Fairview, the 2019 Pulitzer Prize winning play by Jackie Sibblies Drury, examines notions of race and racism in the United States, as experienced by African-Americans under the white gaze of surveillance. The play is groundbreaking in both structure and content, as Drury invents an innovative form for her “dramedy” connected to her project of disrupting racism. In the script’s epigraph, the playwright acknowledges the influence of Frantz Fanon’s theories of surveillance; she employs unexpected comic techniques reminiscent of the tenets of absurdism to support her castigation of systemic racisms.
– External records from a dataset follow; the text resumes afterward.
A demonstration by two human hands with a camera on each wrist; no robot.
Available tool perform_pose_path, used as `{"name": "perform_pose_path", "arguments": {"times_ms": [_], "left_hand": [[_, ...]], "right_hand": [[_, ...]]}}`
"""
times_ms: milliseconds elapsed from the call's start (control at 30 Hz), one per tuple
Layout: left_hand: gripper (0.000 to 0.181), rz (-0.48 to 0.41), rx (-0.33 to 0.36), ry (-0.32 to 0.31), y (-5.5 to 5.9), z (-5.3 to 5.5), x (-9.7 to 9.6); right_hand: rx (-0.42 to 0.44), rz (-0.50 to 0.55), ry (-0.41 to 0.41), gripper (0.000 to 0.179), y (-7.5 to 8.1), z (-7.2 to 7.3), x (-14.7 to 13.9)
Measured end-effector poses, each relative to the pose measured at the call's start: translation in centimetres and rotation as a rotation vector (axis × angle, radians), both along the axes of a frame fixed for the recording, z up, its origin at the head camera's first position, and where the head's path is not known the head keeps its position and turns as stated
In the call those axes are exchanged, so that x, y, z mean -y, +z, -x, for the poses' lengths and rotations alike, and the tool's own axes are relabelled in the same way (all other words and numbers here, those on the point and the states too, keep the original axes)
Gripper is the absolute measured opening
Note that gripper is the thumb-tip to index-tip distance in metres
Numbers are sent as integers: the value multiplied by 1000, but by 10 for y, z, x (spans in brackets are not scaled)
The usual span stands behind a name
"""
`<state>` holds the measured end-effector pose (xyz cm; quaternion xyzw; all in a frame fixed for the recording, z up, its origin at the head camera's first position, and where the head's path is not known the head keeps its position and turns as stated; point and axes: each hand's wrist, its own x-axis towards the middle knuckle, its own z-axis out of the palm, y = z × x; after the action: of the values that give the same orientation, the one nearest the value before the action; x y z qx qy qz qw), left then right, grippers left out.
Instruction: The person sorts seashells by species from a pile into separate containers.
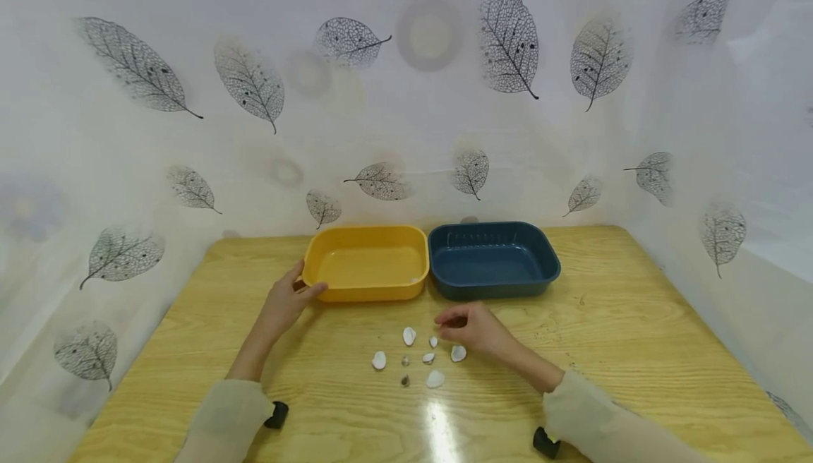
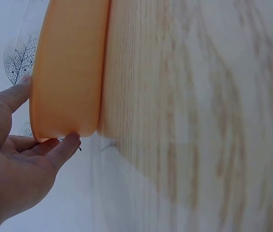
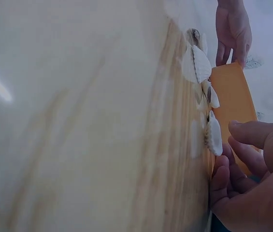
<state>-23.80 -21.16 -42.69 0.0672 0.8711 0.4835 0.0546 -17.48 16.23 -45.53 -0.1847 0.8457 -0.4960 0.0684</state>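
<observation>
At the left corner of the yellow tray (image 1: 365,293), my left hand (image 1: 288,301) grips the wall, thumb on one side of the corner and fingers on the other. A small white bit (image 1: 415,280) lies inside the tray near its right front corner. Just above the table, my right hand (image 1: 478,330) hovers by the shells with fingers bent and thumb apart; nothing shows between them. Nearest to it are a white seashell (image 1: 459,353) and a smaller shell (image 1: 433,341). Several other white shells, such as one at the left (image 1: 379,360), and a small dark shell (image 1: 405,381) lie around.
A dark blue tray (image 1: 495,290) stands right beside the yellow one, at the back of the wooden table (image 1: 610,357). Behind both hangs a pale curtain (image 1: 406,124) with leaf prints. Black bands (image 1: 276,415) show at the sleeves.
</observation>
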Motion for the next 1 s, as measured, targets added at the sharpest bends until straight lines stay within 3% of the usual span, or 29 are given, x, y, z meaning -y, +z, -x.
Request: {"name": "perform_pose_path", "arguments": {"times_ms": [400,1000], "left_hand": [[85,14,2,-3,1,-1,1],[87,24,1,-4,-2,2,1]], "right_hand": [[-13,21,44,21,-3,-2,5],[-108,-147,38,18,3,-5,13]]}}
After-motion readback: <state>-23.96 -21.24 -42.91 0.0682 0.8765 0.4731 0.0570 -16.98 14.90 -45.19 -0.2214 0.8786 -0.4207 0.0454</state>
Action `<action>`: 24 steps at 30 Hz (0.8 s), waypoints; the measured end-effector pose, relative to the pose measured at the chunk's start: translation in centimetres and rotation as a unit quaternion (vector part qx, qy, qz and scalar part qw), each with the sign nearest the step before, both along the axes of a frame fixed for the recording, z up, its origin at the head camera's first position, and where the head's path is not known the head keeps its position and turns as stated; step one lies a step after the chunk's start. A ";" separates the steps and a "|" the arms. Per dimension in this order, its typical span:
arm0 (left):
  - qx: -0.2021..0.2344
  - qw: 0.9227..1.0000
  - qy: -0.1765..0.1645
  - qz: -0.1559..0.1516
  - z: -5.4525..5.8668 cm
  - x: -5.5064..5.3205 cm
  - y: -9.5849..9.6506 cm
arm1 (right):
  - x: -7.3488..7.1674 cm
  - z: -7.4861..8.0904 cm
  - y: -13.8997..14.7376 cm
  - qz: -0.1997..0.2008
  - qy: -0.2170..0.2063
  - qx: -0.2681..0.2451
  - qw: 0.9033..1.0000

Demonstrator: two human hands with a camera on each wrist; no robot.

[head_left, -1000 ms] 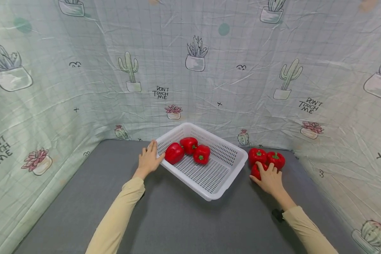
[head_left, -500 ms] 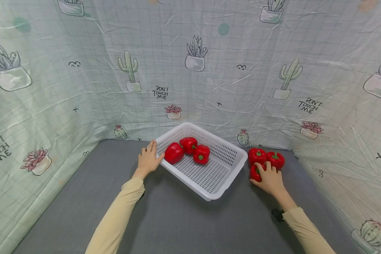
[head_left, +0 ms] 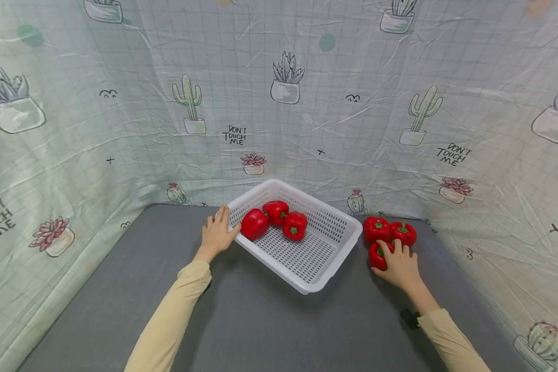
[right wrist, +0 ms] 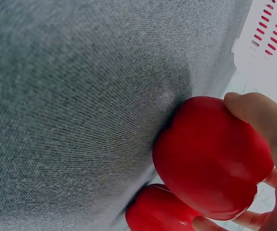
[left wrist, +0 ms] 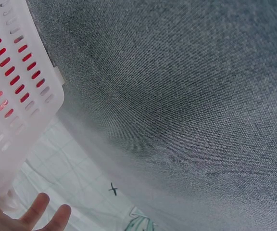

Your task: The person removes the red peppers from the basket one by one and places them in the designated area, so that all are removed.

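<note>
My right hand [head_left: 402,266] grips a red bell pepper [head_left: 376,257] on the grey table, thumb on one side and fingers on the other. That bell pepper [right wrist: 210,156] fills much of the right wrist view. Just behind it sit two more red bell peppers, one on the left [head_left: 375,230] and one on the right [head_left: 404,235]. At the left corner of a white perforated plastic basket [head_left: 339,258], my left hand [head_left: 216,238] rests on the rim with its fingers straight. Fingers [left wrist: 36,209] of it show beside the basket wall in the left wrist view.
Inside the basket lie three red bell peppers, one on the left [head_left: 254,225], one at the back [head_left: 276,212] and one on the right [head_left: 295,226]. A cactus-print curtain [head_left: 335,124] rises behind the grey tabletop [head_left: 260,325] and along both sides.
The right hand has shifted slightly right and toward me, and the front bell pepper with it, turning a little. The left hand and the basket stay where they were.
</note>
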State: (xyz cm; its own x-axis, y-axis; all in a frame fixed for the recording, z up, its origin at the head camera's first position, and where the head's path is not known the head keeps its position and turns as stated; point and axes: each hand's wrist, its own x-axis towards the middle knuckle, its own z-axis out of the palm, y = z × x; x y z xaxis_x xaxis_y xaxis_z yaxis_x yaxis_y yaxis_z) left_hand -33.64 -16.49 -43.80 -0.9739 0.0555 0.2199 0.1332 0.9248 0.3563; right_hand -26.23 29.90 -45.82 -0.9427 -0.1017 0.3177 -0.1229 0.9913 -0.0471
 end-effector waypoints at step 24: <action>-0.007 1.000 -0.009 0.004 -0.1 0.0 0.0 | -0.1 -0.2 0.6 0.011 -0.010 -0.001 1.000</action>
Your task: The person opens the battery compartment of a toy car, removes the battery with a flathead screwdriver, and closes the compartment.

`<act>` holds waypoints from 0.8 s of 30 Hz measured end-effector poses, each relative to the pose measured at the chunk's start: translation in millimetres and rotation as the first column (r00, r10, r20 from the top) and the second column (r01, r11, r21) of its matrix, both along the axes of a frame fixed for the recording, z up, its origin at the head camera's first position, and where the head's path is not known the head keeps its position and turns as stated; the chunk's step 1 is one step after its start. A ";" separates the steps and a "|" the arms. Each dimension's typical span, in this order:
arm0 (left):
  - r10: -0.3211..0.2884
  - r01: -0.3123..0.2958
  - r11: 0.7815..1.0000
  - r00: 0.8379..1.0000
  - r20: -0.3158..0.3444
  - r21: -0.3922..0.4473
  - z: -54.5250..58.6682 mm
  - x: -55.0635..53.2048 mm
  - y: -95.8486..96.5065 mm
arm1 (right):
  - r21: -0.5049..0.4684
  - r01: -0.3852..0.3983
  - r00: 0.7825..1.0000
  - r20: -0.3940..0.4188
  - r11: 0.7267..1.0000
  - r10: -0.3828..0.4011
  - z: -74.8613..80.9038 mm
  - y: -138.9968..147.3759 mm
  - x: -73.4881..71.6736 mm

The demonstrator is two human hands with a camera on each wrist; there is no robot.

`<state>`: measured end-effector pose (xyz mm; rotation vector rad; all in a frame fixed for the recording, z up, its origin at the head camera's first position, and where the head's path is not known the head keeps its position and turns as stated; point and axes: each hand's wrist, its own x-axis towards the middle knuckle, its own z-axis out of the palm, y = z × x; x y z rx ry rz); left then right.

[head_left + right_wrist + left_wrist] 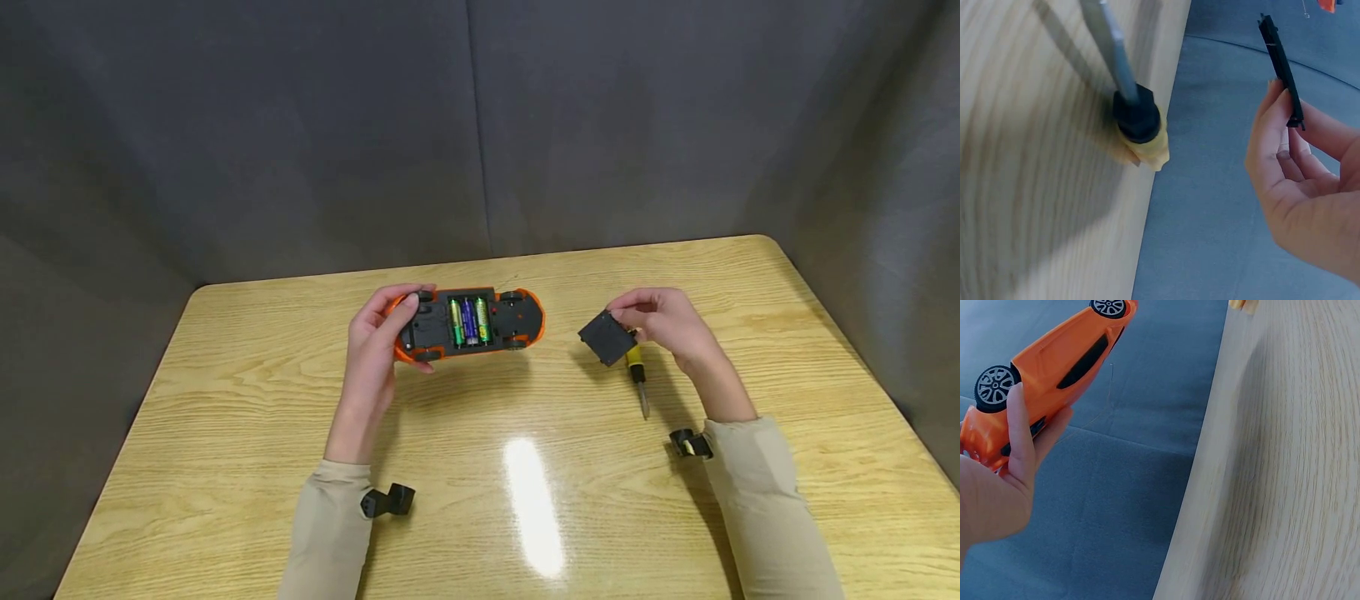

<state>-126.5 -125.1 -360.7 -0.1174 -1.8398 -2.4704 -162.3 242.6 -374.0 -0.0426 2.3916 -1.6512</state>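
My left hand [372, 333] grips one end of an orange toy car [1063, 365], its thumb over the dark underside. The car is held above the table with its underside facing the head camera. Three batteries [469, 322], two green and one purple, lie side by side in the uncovered compartment. To the right, my right hand [663, 321] pinches a flat black battery cover [606, 337] by its edge, fingers and thumb meeting there. The right wrist view shows this cover [1280, 65] edge-on between the fingertips. The hand partly hides the yellow handle of a screwdriver [637, 371] below it.
The screwdriver lies on the wooden table [247, 400], its tip toward the front edge. A grey curtain [337, 142] hangs behind the table and along its sides. A glare patch marks the tabletop's middle. Each sleeve carries a small black wrist camera [388, 500].
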 end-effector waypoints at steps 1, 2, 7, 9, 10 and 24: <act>-0.002 0.002 1.000 1.000 -0.002 0.002 0.3 -0.3 -0.2 | 0.003 -0.002 1.000 0.007 1.000 0.001 -0.7 -0.6 -0.3; -0.004 0.004 1.000 1.000 -0.003 0.004 0.6 -0.6 -0.4 | 0.008 -0.002 1.000 0.011 1.000 0.002 -1.3 -1.5 -0.5; -0.015 0.015 1.000 1.000 0.001 0.014 1.4 -1.5 -1.9 | 0.004 -0.008 1.000 0.027 1.000 0.008 -3.3 -8.0 -0.9; -0.022 0.022 1.000 1.000 0.004 0.016 1.6 -1.7 -2.7 | -0.003 -0.011 0.999 0.032 1.000 0.011 -3.8 -11.3 -0.8; -0.024 0.024 1.000 1.000 0.006 0.016 1.4 -1.8 -3.0 | -0.006 -0.012 0.999 0.033 1.000 0.013 -4.6 -12.5 -0.9; -0.043 0.043 0.999 0.999 0.003 0.014 2.4 -3.3 -4.7 | 0.066 -0.105 0.993 0.064 0.992 0.101 -16.6 -15.4 -4.9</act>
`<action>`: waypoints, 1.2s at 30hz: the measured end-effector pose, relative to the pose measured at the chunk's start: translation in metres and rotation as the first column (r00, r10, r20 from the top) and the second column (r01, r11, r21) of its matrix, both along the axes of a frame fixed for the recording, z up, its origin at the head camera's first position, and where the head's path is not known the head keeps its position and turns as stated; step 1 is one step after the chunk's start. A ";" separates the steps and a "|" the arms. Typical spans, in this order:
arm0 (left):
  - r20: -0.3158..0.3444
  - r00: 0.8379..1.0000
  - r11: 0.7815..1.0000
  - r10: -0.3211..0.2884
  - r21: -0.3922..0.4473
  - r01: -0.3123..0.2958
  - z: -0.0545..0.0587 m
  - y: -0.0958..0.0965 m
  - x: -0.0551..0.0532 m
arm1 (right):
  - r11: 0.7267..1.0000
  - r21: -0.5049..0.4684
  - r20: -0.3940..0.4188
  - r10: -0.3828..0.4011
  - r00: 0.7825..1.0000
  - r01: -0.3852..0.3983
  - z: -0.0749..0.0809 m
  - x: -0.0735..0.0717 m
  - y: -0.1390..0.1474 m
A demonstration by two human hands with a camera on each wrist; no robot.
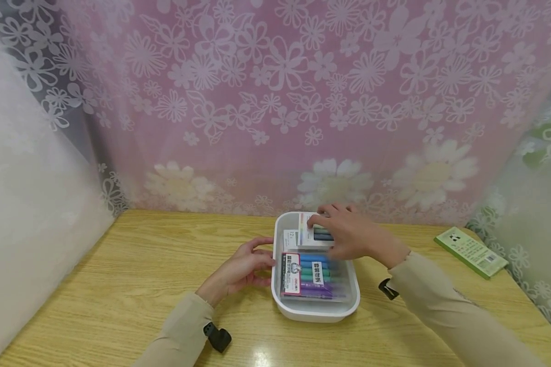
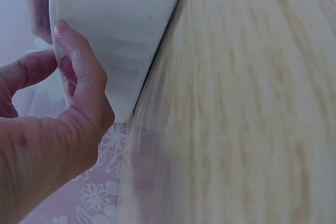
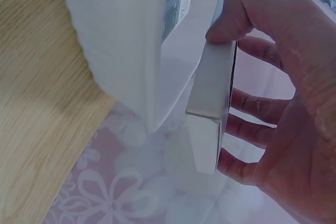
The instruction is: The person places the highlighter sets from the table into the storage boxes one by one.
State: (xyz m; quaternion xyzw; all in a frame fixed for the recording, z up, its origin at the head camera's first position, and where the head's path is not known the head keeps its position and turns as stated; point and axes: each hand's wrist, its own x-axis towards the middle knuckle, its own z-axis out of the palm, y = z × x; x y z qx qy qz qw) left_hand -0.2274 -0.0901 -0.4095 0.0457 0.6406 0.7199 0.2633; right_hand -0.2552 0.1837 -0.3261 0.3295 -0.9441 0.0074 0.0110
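Note:
A white plastic bin (image 1: 319, 317) stands in the middle of the table. My left hand (image 1: 243, 267) holds its left rim, thumb at the edge and fingers against the outer wall (image 2: 121, 19). Over the bin's far end, my right hand (image 1: 355, 234) grips a flat white box (image 1: 306, 232) with dark and green sticks showing in its window. The right wrist view shows that box (image 3: 210, 90) tilted on edge between thumb and fingers, beside the bin wall. Inside the bin lie a clear pack of blue, green and purple pens (image 1: 309, 285) and a white box marked 12 (image 1: 290, 238).
A green box (image 1: 470, 252) with a panda picture lies at the table's right side. Behind the wooden table (image 1: 133, 285) hangs a pink flowered curtain (image 1: 257, 127), with pale sheets at both sides.

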 end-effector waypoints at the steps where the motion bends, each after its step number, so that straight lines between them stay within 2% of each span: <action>1: 0.002 1.000 1.000 0.000 0.000 0.000 0.000 0.000 0.000 | 1.000 0.001 0.008 0.006 1.000 -0.006 0.000 -0.001 -0.002; 7: 0.010 1.000 1.000 0.008 0.000 -0.008 -0.001 0.001 0.000 | 1.000 0.021 0.042 0.016 0.999 -0.017 -0.002 -0.010 -0.011; 16: 0.010 1.000 1.000 0.008 -0.003 -0.008 0.000 0.000 -0.001 | 1.000 0.008 0.148 0.017 0.989 -0.018 -0.004 -0.020 -0.020; 22: 0.010 1.000 1.000 0.003 -0.006 -0.003 0.001 0.000 0.000 | 0.999 -0.006 0.184 0.051 0.982 -0.050 -0.009 -0.026 -0.021; 36: 0.002 1.000 1.000 -0.003 -0.011 0.003 0.000 0.000 0.000 | 0.997 -0.039 0.279 0.080 0.957 -0.072 -0.016 -0.033 -0.019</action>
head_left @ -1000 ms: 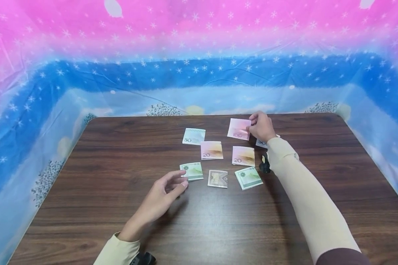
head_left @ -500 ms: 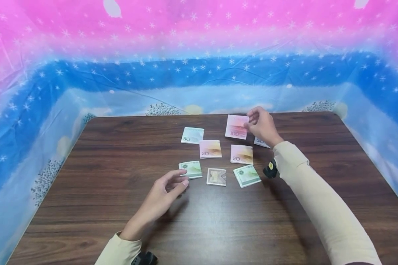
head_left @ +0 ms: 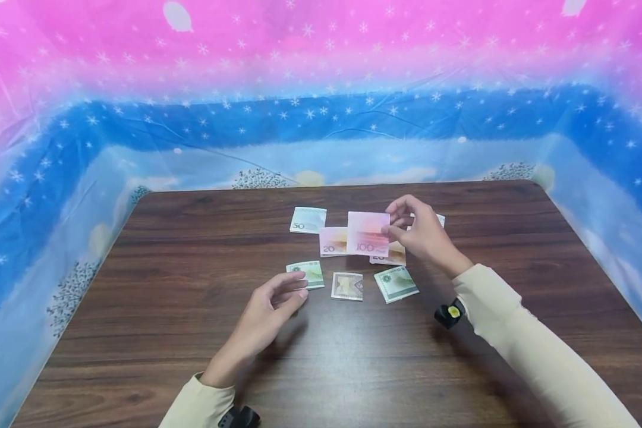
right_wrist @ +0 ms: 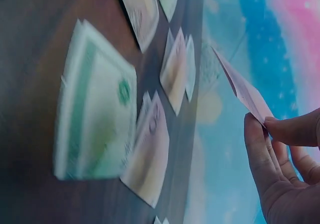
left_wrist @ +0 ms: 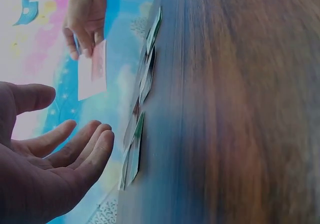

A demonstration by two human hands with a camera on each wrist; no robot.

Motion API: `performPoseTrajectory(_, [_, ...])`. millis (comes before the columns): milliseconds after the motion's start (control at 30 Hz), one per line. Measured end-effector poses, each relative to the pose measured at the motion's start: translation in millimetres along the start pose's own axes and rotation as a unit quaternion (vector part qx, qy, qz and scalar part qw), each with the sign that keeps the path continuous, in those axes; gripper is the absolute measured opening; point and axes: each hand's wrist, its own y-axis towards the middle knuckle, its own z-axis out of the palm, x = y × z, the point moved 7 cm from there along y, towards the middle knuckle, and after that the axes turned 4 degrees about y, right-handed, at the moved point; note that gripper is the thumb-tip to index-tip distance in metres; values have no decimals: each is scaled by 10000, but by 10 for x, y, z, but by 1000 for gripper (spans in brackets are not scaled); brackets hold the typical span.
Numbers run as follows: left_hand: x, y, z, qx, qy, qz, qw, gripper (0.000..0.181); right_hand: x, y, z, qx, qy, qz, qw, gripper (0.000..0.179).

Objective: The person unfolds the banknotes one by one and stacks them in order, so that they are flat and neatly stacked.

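My right hand point(head_left: 425, 238) pinches a folded pink 100 banknote point(head_left: 368, 233) at its right edge, between thumb and fingers. The right wrist view shows that note point(right_wrist: 247, 95) raised above the table. In the head view it overlaps two folded 20 notes, one on the left point(head_left: 331, 241) and one on the right point(head_left: 396, 257). My left hand point(head_left: 267, 312) holds nothing; its fingers are loosely bent and spread, with fingertips over the edge of a folded green note point(head_left: 311, 273). To the right lie a brownish note point(head_left: 348, 286) and another green note point(head_left: 397, 284).
A folded 50 note point(head_left: 307, 220) lies farther back on the left. Another pale note point(head_left: 438, 220) is mostly hidden behind my right hand. The brown wooden table point(head_left: 166, 285) ends at a pink and blue snowflake cloth point(head_left: 321, 119).
My right hand has lifted the pink 100 note from the back of the table and brought it toward me and leftward, over the 20 notes. My left hand stays nearly still.
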Motion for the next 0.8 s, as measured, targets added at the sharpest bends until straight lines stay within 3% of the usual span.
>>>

Drury employs a shrewd investigation of the ways in which racist ideologies are constructed through the white gaze, then upends that notion as she makes the ramifications of being watched visible. Drury’s overall intention, to examine and critique the white surveillance state, is palpable in both the script and its performance as she creates an affective disconnect related to the play’s genre innovation. I examine, through a close reading of the text, the ways in which affect is built into the both idea of the play and its proposed influence on the spectator, and investigate the ways in which Drury blends/alternates between comedy and drama to affectively disrupt the audience in a way that makes sense in a contemporary world driven by relentless, ongoing, precarity.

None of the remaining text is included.